(WORK TO COMPLETE):
Please repeat each entry. Match every word exactly.

(SOURCE MATERIAL):
━━━
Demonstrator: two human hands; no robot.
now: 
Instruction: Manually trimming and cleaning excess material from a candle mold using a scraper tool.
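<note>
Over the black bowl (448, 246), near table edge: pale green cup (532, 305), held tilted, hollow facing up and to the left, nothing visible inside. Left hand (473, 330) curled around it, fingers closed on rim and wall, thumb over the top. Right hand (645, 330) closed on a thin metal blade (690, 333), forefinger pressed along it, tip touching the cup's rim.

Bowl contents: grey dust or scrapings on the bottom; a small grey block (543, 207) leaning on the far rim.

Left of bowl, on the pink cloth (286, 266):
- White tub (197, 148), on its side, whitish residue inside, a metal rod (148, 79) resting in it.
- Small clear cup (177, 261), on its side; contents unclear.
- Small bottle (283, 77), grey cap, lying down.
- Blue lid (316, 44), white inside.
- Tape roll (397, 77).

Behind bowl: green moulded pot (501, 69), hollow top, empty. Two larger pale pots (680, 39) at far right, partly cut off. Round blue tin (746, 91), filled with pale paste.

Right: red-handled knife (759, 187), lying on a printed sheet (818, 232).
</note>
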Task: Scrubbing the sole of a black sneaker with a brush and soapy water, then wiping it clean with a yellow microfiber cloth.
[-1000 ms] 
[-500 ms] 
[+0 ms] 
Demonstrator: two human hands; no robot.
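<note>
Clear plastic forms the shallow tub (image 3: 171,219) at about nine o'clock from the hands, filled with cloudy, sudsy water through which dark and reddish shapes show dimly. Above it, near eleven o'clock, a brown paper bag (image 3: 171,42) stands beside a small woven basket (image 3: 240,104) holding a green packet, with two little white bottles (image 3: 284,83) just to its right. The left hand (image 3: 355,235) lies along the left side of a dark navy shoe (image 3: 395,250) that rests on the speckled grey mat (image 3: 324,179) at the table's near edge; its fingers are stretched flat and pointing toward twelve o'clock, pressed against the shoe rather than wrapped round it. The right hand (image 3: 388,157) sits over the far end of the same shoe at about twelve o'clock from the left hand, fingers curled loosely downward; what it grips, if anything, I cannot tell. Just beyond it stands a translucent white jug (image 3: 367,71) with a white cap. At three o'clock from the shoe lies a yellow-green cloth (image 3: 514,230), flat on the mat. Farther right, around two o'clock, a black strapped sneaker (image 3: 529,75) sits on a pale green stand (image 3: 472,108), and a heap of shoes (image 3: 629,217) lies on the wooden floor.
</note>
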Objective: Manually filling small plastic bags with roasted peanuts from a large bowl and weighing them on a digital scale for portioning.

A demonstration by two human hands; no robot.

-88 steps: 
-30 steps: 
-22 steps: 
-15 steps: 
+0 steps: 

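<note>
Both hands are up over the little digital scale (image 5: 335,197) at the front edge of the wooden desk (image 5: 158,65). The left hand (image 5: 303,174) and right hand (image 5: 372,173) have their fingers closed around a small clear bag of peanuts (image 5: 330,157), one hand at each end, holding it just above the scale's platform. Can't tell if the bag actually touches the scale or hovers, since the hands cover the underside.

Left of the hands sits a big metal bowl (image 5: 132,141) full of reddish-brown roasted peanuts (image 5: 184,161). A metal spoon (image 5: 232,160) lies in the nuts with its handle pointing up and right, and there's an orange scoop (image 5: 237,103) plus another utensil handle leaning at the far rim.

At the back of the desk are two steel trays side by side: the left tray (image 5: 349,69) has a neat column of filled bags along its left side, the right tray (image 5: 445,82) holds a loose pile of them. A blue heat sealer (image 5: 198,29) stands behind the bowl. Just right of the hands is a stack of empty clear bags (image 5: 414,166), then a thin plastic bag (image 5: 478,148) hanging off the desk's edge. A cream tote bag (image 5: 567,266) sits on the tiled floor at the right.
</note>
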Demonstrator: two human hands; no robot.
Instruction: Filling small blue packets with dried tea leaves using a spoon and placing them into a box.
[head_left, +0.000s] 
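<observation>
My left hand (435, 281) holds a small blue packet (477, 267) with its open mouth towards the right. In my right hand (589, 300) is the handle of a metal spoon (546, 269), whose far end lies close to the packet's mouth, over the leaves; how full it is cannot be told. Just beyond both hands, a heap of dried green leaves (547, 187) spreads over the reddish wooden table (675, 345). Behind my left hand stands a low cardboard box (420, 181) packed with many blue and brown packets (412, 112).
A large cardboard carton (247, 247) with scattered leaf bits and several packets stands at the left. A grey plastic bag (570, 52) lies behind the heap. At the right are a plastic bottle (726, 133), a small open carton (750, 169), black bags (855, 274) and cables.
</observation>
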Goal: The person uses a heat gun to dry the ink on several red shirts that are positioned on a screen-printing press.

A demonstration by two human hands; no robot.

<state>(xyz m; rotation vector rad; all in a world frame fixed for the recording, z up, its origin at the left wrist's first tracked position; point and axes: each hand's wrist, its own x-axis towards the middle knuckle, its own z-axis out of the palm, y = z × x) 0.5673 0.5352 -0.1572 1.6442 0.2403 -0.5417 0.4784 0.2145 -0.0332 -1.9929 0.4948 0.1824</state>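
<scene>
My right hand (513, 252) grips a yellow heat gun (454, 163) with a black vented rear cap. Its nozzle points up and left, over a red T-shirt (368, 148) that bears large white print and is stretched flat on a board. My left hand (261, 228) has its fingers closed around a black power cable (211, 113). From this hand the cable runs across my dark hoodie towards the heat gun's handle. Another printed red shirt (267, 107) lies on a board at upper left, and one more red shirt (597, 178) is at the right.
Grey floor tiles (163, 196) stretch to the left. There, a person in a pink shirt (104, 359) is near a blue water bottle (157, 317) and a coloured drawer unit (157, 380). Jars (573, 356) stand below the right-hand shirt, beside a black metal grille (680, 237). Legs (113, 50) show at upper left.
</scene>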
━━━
(ANSWER):
Demonstrator: two human hands; no robot.
now: 
Instruction: Manually trimming and cleaning excess material from a candle mold using a scraper tool.
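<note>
Over the black bowl (448, 246), near table edge: pale green cup (532, 305), held tilted, hollow facing up and to the left, nothing visible inside. Left hand (473, 330) curled around it, fingers closed on rim and wall, thumb over the top. Right hand (645, 330) closed on a thin metal blade (690, 333), forefinger pressed along it, tip touching the cup's rim.

Bowl contents: grey dust or scrapings on the bottom; a small grey block (543, 207) leaning on the far rim.

Left of bowl, on the pink cloth (286, 266):
- White tub (197, 148), on its side, whitish residue inside, a metal rod (148, 79) resting in it.
- Small clear cup (177, 261), on its side; contents unclear.
- Small bottle (283, 77), grey cap, lying down.
- Blue lid (316, 44), white inside.
- Tape roll (397, 77).

Behind bowl: green moulded pot (501, 69), hollow top, empty. Two larger pale pots (680, 39) at far right, partly cut off. Round blue tin (746, 91), filled with pale paste.

Right: red-handled knife (759, 187), lying on a printed sheet (818, 232).
</note>
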Task: Scrubbing the sole of a black sneaker with a brush and soapy water, then wiping it clean with a yellow microfiber cloth.
[-1000 ms] 
[-500 ms] 
[+0 ms] 
Demonstrator: two human hands; no robot.
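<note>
Clear plastic forms the shallow tub (image 3: 171,219) at about nine o'clock from the hands, filled with cloudy, sudsy water through which dark and reddish shapes show dimly. Above it, near eleven o'clock, a brown paper bag (image 3: 171,42) stands beside a small woven basket (image 3: 240,104) holding a green packet, with two little white bottles (image 3: 284,83) just to its right. The left hand (image 3: 355,235) lies along the left side of a dark navy shoe (image 3: 395,250) that rests on the speckled grey mat (image 3: 324,179) at the table's near edge; its fingers are stretched flat and pointing toward twelve o'clock, pressed against the shoe rather than wrapped round it. The right hand (image 3: 388,157) sits over the far end of the same shoe at about twelve o'clock from the left hand, fingers curled loosely downward; what it grips, if anything, I cannot tell. Just beyond it stands a translucent white jug (image 3: 367,71) with a white cap. At three o'clock from the shoe lies a yellow-green cloth (image 3: 514,230), flat on the mat. Farther right, around two o'clock, a black strapped sneaker (image 3: 529,75) sits on a pale green stand (image 3: 472,108), and a heap of shoes (image 3: 629,217) lies on the wooden floor.
</note>
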Objective: Manually filling small plastic bags with roasted peanuts from a large bowl and weighing them on a digital scale for portioning.

A demonstration by two human hands; no robot.

-88 steps: 
-30 steps: 
-22 steps: 
-15 steps: 
+0 steps: 

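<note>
Both hands are up over the little digital scale (image 5: 335,197) at the front edge of the wooden desk (image 5: 158,65). The left hand (image 5: 303,174) and right hand (image 5: 372,173) have their fingers closed around a small clear bag of peanuts (image 5: 330,157), one hand at each end, holding it just above the scale's platform. Can't tell if the bag actually touches the scale or hovers, since the hands cover the underside.

Left of the hands sits a big metal bowl (image 5: 132,141) full of reddish-brown roasted peanuts (image 5: 184,161). A metal spoon (image 5: 232,160) lies in the nuts with its handle pointing up and right, and there's an orange scoop (image 5: 237,103) plus another utensil handle leaning at the far rim.

At the back of the desk are two steel trays side by side: the left tray (image 5: 349,69) has a neat column of filled bags along its left side, the right tray (image 5: 445,82) holds a loose pile of them. A blue heat sealer (image 5: 198,29) stands behind the bowl. Just right of the hands is a stack of empty clear bags (image 5: 414,166), then a thin plastic bag (image 5: 478,148) hanging off the desk's edge. A cream tote bag (image 5: 567,266) sits on the tiled floor at the right.
</note>
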Demonstrator: two human hands; no robot.
Instruction: Filling small blue packets with dried tea leaves using a spoon and placing them into a box.
[head_left, +0.000s] 
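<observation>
My left hand (435, 281) holds a small blue packet (477, 267) with its open mouth towards the right. In my right hand (589, 300) is the handle of a metal spoon (546, 269), whose far end lies close to the packet's mouth, over the leaves; how full it is cannot be told. Just beyond both hands, a heap of dried green leaves (547, 187) spreads over the reddish wooden table (675, 345). Behind my left hand stands a low cardboard box (420, 181) packed with many blue and brown packets (412, 112).
A large cardboard carton (247, 247) with scattered leaf bits and several packets stands at the left. A grey plastic bag (570, 52) lies behind the heap. At the right are a plastic bottle (726, 133), a small open carton (750, 169), black bags (855, 274) and cables.
</observation>
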Goal: The person uses a heat gun to dry the ink on several red shirts that are positioned on a screen-printing press.

A demonstration by two human hands; no robot.

<state>(xyz m; rotation vector rad; all in a world frame fixed for the recording, z up, its origin at the left wrist's first tracked position; point and axes: each hand's wrist, its own x-axis towards the middle knuckle, its own z-axis out of the palm, y = z × x) 0.5673 0.5352 -0.1572 1.6442 0.2403 -0.5417 0.4784 0.2145 -0.0332 -1.9929 0.4948 0.1824</state>
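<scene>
My right hand (513, 252) grips a yellow heat gun (454, 163) with a black vented rear cap. Its nozzle points up and left, over a red T-shirt (368, 148) that bears large white print and is stretched flat on a board. My left hand (261, 228) has its fingers closed around a black power cable (211, 113). From this hand the cable runs across my dark hoodie towards the heat gun's handle. Another printed red shirt (267, 107) lies on a board at upper left, and one more red shirt (597, 178) is at the right.
Grey floor tiles (163, 196) stretch to the left. There, a person in a pink shirt (104, 359) is near a blue water bottle (157, 317) and a coloured drawer unit (157, 380). Jars (573, 356) stand below the right-hand shirt, beside a black metal grille (680, 237). Legs (113, 50) show at upper left.
</scene>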

No more output is needed for this exercise.